What I’m trying to achieve:

  • Run pmm server in docker container on "server", expose port 443 as 127.0.0.1:8443
  • Use nginx as reverse proxy for 127.0.0.1:8443. This way nginx can handle TLS using certbot and also serve other domains.
  • Connect pmm-agent running on "client" to "server"

What I’ve done:

deployed pmm-server image on docker like this:

docker run --detach --restart always --publish 127.0.0.1:8443:443 --volumes-from pmm-data --name pmm-server percona/pmm-server:2

configured nginx site:

server {
    server_name server.domain;
    location / {
        include /etc/nginx/proxy_params;
        proxy_pass https://127.0.0.1:8443;
    }

    listen [::]:443 ssl ipv6only=on; # managed by Certbot
    listen 443 ssl; # managed by Certbot
    ssl_certificate /etc/letsencrypt/live/server.domain/fullchain.pem; # managed by Certbot
    ssl_certificate_key /etc/letsencrypt/live/server.domain/privkey.pem; # managed by Certbot
    include /etc/letsencrypt/options-ssl-nginx.conf; # managed by Certbot
    ssl_dhparam /etc/letsencrypt/ssl-dhparams.pem; # managed by Certbot

}
server {
    if ($host = server.domain) {
        return 301 https://$host$request_uri;
    } # managed by Certbot
    listen 80;
    listen [::]:80;
    server_name server.domain;
    return 404; # managed by Certbot
}

proxy_params:

proxy_set_header Host $http_host;
proxy_set_header X-Real-IP $remote_addr;
proxy_set_header X-Forwarded-For $proxy_add_x_forwarded_for;
proxy_set_header X-Forwarded-Proto $scheme;

configured client:

pmm-admin config --server-url=https://user:pass@server.domain:443 server_ip generic server

What happens:

pmm-admin status:

"Failed to get PMM Agent status from local pmm-agent: pmm-agent is not connected to PMM Server."

pmm-agent --debug:

ERRO[2020-12-23T12:33:12.822+01:00] Failed to connect to server.domain:443: timeout.  component=client
INFO[2020-12-23T12:33:13.605+01:00] Connecting to https://user:***@server.domain:443/ ...  component=client

What I’ve tried:

If i disable nginx and publish docker on 0.0.0.0:443->443 and use --server-insecure-tls, the pmm-agent connects without any problem.

Hi Andrej,

Can you telnet to “server.domain:443” to see if it actually connects ? This does not look like PMM problem but some problem in the configuration, meaning what connections to server.domain:443 fail. It may be Nginx is not configured properly or might be there is firewall in between ?

1 Like

have you configured your pmm server for a custom cert? You’ve got multiple layers of encryption going on in this double proxy config (external nginx and pmm’s nginx). So assuming you’ve left the default certs in place, you need to enable your external nginx to trust the upstream cert or it’ll fail as you have to get your nginx to decrypt the pmm nginx traffic and then reencrypt with your let’s encrypt cert to serve the content to the client. I think you will need to preinstall the cert/key on your nginx in the “location” stanza. Just be aware this IS the definition of a “man in the middle” so be sure that this machine is secured as it’s a central point to sniff creds.

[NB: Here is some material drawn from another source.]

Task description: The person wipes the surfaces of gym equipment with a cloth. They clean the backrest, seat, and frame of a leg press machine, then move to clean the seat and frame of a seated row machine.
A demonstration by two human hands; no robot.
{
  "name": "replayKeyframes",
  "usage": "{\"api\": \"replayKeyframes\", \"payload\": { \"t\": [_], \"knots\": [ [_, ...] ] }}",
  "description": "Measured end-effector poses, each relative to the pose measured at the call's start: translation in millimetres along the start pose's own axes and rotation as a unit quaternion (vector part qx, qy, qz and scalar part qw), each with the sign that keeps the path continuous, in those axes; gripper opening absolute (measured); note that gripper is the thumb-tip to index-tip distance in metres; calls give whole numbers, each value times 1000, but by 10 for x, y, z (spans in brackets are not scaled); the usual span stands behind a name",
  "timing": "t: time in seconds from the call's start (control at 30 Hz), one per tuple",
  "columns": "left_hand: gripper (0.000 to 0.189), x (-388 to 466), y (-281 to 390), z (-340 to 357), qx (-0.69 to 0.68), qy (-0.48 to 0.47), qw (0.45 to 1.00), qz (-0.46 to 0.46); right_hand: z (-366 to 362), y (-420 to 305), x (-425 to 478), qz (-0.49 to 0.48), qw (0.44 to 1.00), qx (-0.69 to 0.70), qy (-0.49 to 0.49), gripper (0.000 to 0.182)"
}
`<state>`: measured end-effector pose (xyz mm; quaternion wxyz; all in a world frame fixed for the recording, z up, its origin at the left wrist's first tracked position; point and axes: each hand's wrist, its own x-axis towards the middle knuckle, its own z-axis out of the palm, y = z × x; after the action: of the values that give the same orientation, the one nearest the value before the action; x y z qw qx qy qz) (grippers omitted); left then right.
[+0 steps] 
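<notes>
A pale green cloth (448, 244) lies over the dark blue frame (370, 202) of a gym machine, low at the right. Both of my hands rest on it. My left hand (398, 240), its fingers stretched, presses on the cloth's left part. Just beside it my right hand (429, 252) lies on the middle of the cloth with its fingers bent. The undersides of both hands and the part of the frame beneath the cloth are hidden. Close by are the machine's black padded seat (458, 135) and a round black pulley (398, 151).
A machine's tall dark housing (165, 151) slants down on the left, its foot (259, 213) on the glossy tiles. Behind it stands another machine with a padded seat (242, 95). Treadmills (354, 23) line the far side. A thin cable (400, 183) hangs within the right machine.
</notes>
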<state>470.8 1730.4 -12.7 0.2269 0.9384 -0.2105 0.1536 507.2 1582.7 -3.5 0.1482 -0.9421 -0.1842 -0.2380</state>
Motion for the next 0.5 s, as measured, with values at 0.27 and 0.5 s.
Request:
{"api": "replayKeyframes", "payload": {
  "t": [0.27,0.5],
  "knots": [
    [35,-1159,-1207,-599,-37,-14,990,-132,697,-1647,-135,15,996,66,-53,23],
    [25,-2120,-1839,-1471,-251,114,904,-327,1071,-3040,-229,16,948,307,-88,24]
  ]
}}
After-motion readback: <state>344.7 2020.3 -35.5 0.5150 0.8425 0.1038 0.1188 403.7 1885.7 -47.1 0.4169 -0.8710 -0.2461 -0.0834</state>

here is the docs for various options for an upstream service that is encrypted using https.

edit (forgot link)

1 Like

Can you telnet to “server.domain:443” to see if it actually connects ? This does not look like PMM problem but some problem in the configuration, meaning what connections to server.domain:443 fail. It may be Nginx is not configured properly or might be there is firewall in between ?

Hi Peter,

when connecting to server.domain from my PC I can see graphana, log in and see pmm-server stats no problem. Just to be sure that client can connect to server as well I tested it using telnet and curl and both can connect to server.domain. However I noticed that I can’t access /prometheus but can access /graph and /qan without any problem. When trying to access /prometheus from my PC after logging into graphana I get this error message:

remoteAddr: "127.0.0.1:46560", X-Forwarded-For: "ip of my PC"; unsupported path requested: "/"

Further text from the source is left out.